A good friend of mine applied for non-profit status for a ministry he founded. We had no small amount of jokes at the IRS' expense and how long he had to wait for his approval. We value speed.
Speed is innovative. Speed is efficient. Speed is expected. Speed is a daily part of our lives. Fast food. Fast cars. Think about how many things in your life are sold or bought based at least in some part to how fast they are or can do something.
We are absolutely conditioned to see speed as the result of something working right. The problem is that so much of what we do as youth workers and youth ministers runs counter to this.
To be effective in many of the aspects of our job descriptions, we must slow down and take our time. Think about it . . .

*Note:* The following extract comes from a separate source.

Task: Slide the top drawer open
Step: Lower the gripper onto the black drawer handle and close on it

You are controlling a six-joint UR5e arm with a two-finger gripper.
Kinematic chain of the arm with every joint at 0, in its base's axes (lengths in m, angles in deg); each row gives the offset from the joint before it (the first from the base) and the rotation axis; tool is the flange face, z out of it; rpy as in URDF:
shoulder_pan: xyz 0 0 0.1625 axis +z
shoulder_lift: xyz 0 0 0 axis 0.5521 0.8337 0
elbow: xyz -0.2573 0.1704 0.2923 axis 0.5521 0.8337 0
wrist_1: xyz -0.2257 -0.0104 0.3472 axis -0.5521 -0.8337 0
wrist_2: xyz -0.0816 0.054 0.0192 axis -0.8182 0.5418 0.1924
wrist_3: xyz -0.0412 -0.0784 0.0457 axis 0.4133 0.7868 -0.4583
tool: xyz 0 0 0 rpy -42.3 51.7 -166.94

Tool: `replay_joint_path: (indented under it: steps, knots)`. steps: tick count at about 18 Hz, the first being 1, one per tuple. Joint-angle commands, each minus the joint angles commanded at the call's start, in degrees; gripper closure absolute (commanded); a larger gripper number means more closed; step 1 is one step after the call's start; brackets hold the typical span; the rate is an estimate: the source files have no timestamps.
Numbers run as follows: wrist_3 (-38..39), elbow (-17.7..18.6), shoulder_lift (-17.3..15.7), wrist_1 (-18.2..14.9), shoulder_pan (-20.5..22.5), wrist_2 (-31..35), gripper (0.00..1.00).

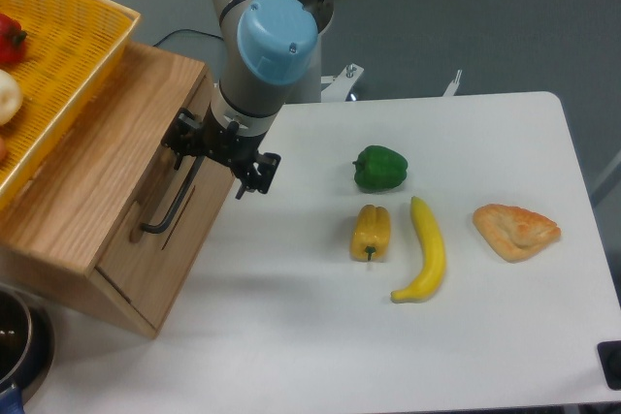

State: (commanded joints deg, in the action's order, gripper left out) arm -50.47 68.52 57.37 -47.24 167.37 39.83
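White table [505, 336] with rounded corners, grey wall [505, 16] behind, oak cabinet [87, 191] at left on the table, black cable [199, 38] against the wall, dark floor strip [606, 172] at right, even soft light

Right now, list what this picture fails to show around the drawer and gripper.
- Gripper: whether its fingers clasp the drawer handle; the arm's wrist covers that end.
- Top drawer: any opening gap, hidden by the angle.
- Yellow basket: cut off by the left edge.
- Metal bowl: cut off at the bottom-left corner.
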Motion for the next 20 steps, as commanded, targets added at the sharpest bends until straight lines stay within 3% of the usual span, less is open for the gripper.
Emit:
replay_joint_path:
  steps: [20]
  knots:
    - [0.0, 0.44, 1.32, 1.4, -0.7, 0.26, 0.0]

Certainly not in every case, but in many, overnight growth is not always a sign that what is drawing an increase in students is good youth ministry. We have about 2000 years or so of case studies that show that the Gospel is a better way to thin your crowds than to make them swell. (See: The entire New Testament). Fast growth is also unsustainable in many cases, because there aren't the proper systems in place to effectively deal with the increase.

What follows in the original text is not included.